Description of the task: Everything from the line containing "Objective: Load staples" through the line containing "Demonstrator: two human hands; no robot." should be repeated exactly, and nothing else from the data.

(Data for processing begins)

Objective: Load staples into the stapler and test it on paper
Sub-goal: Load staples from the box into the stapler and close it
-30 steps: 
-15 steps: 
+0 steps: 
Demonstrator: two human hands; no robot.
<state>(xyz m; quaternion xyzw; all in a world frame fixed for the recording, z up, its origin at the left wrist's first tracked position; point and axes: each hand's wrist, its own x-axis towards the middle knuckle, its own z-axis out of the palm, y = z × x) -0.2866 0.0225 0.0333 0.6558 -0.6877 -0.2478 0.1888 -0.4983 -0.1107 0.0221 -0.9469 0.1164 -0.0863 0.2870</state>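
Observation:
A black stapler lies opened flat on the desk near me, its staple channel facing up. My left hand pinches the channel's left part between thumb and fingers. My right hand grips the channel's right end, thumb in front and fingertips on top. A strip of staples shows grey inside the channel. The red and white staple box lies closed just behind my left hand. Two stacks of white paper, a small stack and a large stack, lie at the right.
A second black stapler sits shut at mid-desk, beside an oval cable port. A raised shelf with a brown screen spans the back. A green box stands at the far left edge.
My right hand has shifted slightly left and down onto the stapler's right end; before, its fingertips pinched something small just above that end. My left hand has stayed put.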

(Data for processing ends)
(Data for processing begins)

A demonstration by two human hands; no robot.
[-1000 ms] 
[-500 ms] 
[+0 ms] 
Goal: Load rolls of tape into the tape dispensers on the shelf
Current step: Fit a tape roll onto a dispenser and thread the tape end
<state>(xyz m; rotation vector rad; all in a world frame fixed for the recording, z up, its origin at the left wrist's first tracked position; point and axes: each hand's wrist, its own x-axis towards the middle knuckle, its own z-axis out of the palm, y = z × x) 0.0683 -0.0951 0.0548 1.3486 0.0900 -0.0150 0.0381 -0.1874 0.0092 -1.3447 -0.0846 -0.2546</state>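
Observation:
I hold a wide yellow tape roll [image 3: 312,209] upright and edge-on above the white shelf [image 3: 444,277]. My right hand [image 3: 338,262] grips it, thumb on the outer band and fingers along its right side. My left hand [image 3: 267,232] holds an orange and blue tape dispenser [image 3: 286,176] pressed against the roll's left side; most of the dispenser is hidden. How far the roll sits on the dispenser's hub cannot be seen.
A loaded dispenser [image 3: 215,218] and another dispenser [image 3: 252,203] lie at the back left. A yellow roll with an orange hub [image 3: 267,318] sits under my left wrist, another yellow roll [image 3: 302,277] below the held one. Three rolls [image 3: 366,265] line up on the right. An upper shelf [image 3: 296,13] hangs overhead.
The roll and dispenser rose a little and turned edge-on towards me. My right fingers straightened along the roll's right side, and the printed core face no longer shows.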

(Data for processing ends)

Written solution:
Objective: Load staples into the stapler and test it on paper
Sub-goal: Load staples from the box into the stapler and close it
-30 steps: 
-15 steps: 
+0 steps: 
Demonstrator: two human hands; no robot.

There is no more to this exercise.